[Opening Recorded data section]
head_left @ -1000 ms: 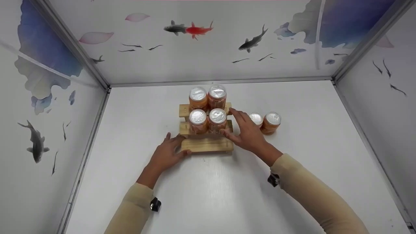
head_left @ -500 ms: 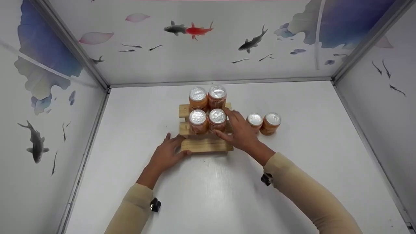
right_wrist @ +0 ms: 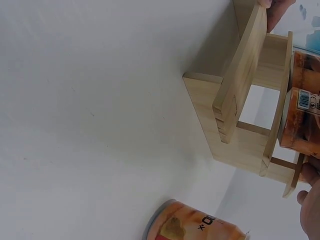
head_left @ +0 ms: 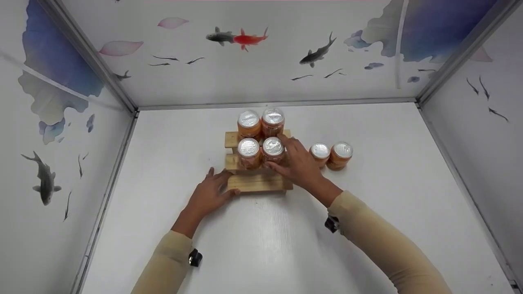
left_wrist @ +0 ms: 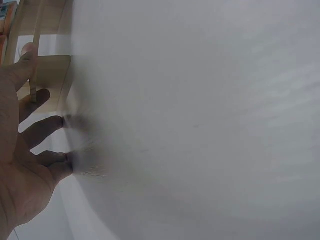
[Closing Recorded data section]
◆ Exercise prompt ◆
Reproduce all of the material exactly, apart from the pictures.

◆ Solution for this exercise ◆
head_left @ -1000 ms: 
head_left @ -500 ms: 
right_wrist @ +0 ms: 
head_left @ +0 ms: 
left_wrist @ +0 ms: 

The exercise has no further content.